Mohammed Salauddin, injured in the head and being treated at the Burn Unit,  said “There was a traffic jam when the fire broke out. So people could not escape. I was on a rickshaw when the explosion took place and something fell on us and I was injured ... but I am not sure if the rickshaw puller survived..”

The Katara Community Centre, which was at the south of the building where the fire initiated, was surrounded by a crowd and many vehicles, witnesses said.

Everyone began to run frantically after hearing the blast. Some of them died on the scene being burnt.

A fire official told reporters that the blaze has been “confined” but not yet doused despite the efforts of more than 200 firefighters.

Bangladesh has been harshly criticised for its poor safety record, with many buildings being used both for residential and commercial purposes.

Dozens of people were trapped in the buildings, unable to escape onto narrow streets clogged with traffic, as the highly-combustible stores of chemicals, body sprays and plastic granules erupted in flames.

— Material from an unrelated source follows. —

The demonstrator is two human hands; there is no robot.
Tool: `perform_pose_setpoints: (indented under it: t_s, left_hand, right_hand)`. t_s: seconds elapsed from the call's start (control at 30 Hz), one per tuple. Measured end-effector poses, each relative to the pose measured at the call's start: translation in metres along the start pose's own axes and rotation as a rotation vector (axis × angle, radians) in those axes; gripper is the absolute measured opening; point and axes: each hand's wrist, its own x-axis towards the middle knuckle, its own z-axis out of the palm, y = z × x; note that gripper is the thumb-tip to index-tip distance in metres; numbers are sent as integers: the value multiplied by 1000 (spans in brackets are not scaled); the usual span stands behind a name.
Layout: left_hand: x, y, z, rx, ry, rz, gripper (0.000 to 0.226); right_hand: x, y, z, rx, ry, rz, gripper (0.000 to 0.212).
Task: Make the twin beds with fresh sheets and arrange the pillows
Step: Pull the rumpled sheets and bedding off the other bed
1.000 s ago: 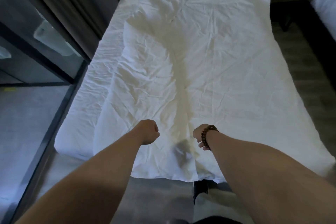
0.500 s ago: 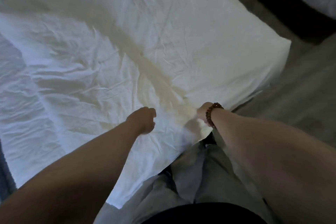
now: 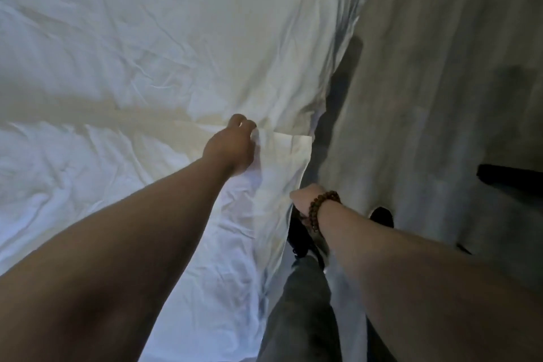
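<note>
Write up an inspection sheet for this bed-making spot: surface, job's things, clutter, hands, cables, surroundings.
Surface: bed top fully covered by the white sheet, which is heavily wrinkled.
Job's things: the sheet's edge hangs down the side nearest the person; no pillows in view.
Clutter: nothing seen.
Hands: left hand grips a fold of the sheet near its edge, fingers curled. Right hand, with a bead bracelet on the wrist, is at the hanging edge; its fingers are hidden.
Cables: nothing seen.
Surroundings: grey floor beside the bed; the person's dark shoe; a dark object at the right edge, too unclear to name.
</note>
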Motion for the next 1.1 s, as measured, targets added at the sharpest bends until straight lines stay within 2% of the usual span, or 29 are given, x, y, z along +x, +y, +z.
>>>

A nearby community centre that had been hosting a bridal party was also caught in the blaze, trapping the entire group and injuring many.

The deputy commissioner of Dhaka metropolitan police, Ibrahim Khan, said at least two cars and 10 cycle rickshaws were burned in the fire.

“The victims included passersby, some people who were eating food at a restaurants and some members of the wedding party,” he said.

Burned-out, empty deodorant canisters which had been stored in a building littered the road and explosions from gas cylinders were heard almost throughout the night, witnesses said.

Dhaka city has been estimated to house around 1,000 chemical factories that have long been regarded as a ticking time bomb. Around 850 are illegal, according to the Poribesh Banchao Andolon, an enviromental group.

A survey by Bangladesh’s fire department two years ago found 360 chemical warehouses in residential buildings in two neighbourhoods of old Dhaka.

Dhaka South Mayor Syed Khokon told reporters at the scene of fire that he was pained, but more frustrated as the residents have repeatedly ignored warnings. “We have decided to give licences for such businesses only a few days ago,” he added.

Khokon said they would order shifting of any shops or warehouses keeping inflammable items immeditely.

A probe body has been set up tasked with specific recommendations to ensure that no such incident was repeated.